Актёр выглядел одиноким и разнесчастным. Предложение сыграть ходячий труп ему пришлось по душе, потому что именно так он себя в тот момент ощущал. Карьера не задалась. Всё было потрясающе плохо. Ему даже не нужно было вживаться в роль.
По большому счёту, дело оставалось за гримом. Он был чертовски сложен. Его накладывали три с половиной часа. Да ещё и костюмчик таил сюрприз — в штаны были вшиты железные прутья. Не облегчали мук и ботинки на толстенной подошве. Бедняге весь день приходилось ходить на прямых ногах и обливаться потом под прожекторами.
Кино снималось в строжайшей тайне. Поэтому обед чудовищу приносили на съёмочную площадку, а за дверь павильона разрешали выйти только с наволочкой на голове.
После съёмок Пратта-Карлоффа в течение полутора часов освобождали от грима. Как заявил Карл Леммле — младший, глаза актёра выражали именно то, что и было нужно, — подлинное страдание.
«Франкенштейна» крайне наивно рассматривать только как жанровое кино. Роман Мэри Шелли — это манифест романтизма, а он железно связан с фашизмом. И романтизм, и фашизм заряжены ненавистью к прогрессу, к образу Прометея, жаждущего развивать человечество. Они пьяны мечтой о новой феодальной эпохе.
Поэтому совершенно неслучайно в фильме показана феодальная идиллия в былой, прекрасной Германии, где душка барон правит своим феодом. Совершенно неслучайно вполне позитивно и одобрительно показано факельное шествие — когда народ идёт травить монстра, созданного из мёртвой материи. Учёный возомнил себя богом. Он вторгся со своими электродами и «лучом жизни» туда, куда вход запрещён. В результате явилось чудовище, которое нужно уничтожить вместе с проклятой лабораторией, где его создали. А об экспериментах больше не помышлять — не лезть куда не надо. Нужно жить в труде и молитве, веселиться на общем празднике и славить своих добрых, разумных господ.

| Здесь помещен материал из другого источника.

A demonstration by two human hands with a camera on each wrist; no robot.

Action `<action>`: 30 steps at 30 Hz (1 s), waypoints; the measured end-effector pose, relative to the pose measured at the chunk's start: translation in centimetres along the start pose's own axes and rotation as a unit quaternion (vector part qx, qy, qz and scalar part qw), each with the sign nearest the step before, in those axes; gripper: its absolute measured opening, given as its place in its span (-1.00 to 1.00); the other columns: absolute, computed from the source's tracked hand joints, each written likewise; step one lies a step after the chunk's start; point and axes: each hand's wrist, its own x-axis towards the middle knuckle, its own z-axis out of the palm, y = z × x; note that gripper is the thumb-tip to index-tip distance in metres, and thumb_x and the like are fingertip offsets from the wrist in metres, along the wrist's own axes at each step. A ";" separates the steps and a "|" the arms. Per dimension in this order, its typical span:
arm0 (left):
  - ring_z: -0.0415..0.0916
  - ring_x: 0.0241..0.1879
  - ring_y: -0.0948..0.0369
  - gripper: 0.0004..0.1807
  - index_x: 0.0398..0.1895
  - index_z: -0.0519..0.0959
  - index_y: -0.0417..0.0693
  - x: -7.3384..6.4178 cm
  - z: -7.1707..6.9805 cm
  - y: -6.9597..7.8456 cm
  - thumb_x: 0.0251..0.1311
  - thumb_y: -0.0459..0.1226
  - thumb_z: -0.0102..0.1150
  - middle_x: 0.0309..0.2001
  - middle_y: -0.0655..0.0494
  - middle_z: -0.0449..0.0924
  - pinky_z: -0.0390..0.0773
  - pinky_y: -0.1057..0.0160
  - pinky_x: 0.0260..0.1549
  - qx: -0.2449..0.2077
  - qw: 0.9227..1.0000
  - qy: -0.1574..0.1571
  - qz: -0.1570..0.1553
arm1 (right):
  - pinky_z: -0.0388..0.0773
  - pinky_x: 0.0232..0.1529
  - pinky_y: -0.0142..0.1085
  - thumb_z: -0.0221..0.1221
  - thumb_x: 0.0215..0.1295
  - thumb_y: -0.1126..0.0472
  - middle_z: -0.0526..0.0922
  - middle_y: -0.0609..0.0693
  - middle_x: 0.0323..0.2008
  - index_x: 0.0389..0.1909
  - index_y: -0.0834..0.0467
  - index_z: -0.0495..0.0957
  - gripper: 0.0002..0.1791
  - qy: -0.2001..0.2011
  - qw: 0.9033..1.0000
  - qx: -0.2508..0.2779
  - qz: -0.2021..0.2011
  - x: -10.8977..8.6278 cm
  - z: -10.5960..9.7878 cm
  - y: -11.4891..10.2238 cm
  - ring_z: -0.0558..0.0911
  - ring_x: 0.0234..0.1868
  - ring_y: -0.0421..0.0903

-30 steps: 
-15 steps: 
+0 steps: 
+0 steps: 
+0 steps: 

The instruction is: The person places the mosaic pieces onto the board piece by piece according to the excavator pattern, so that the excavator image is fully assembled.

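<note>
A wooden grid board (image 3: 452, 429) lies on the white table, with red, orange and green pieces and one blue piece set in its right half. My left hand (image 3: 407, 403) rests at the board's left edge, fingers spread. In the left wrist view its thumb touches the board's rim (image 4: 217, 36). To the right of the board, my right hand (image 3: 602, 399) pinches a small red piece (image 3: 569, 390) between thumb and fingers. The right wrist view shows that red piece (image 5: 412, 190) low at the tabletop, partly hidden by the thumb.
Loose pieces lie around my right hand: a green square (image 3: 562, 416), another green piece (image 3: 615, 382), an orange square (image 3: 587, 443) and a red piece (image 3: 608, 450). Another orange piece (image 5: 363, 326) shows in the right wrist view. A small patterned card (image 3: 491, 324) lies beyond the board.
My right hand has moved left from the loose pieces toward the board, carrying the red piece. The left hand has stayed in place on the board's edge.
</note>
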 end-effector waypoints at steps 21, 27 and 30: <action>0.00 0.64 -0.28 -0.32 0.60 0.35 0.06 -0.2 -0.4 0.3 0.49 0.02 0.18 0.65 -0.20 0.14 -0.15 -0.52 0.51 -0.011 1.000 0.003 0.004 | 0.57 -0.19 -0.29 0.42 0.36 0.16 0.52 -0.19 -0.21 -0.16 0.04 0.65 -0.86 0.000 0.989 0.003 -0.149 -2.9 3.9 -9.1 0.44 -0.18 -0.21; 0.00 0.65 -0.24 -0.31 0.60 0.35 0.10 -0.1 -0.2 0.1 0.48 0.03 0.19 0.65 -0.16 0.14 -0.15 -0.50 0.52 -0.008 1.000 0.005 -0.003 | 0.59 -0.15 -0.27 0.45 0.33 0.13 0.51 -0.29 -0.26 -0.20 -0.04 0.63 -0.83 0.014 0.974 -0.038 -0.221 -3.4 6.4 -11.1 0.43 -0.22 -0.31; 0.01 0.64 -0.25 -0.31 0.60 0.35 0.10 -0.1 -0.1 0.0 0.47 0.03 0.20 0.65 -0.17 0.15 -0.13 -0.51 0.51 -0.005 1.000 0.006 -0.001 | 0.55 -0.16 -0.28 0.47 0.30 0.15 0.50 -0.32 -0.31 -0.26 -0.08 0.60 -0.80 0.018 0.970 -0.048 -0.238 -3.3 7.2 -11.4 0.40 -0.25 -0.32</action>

Человечество должно покончить с модерном и вернуться в рамки традиции. В этом пафос произведения. В этом пафос романтизма. И в этом оргазм фашизма.
В 1931 году фашизм не просто вспухал. Он уже воцарился в Италии и рвался к власти в Германии. Партию Гитлера вскармливал крупный мировой капитал. Фашистам передавались десятки миллионов долларов.
И надо такому случиться, что именно в это время вышли и стали хитами мирового проката такие фильмы, как «Франкенштейн» и «Доктор Джекилл и мистер Хайд», где ровно та же идея: наука порождает чудовищ.
Студии «Юнивёрсал» и «Парамаунт» еле держались на плаву. Их боссы вглядывались в своих кредиторов с Уолл-стрит, этих загадочных господ с верхних этажей власти, и ради новых кредитов готовы были исполнять любые их пожелания. А элите, судя по всему, хотелось фильмов, отражающих её глубокую ностальгию.
Она уже скоро подчинит себе Голливуд и прочно встроит его в систему государственной пропаганды. Американские киностудии исполнятся трогательной лояльности к нацистской Германии и будут кромсать свои фильмы, выполняя указания цензоров Рейха, и даже согласовывать с ними сценарии.
О чудовищах 1931 года написано много, но не сказано главного. Они не просто пугали зрителей. Они ещё и несли весть о том, что в мир пришло Зло.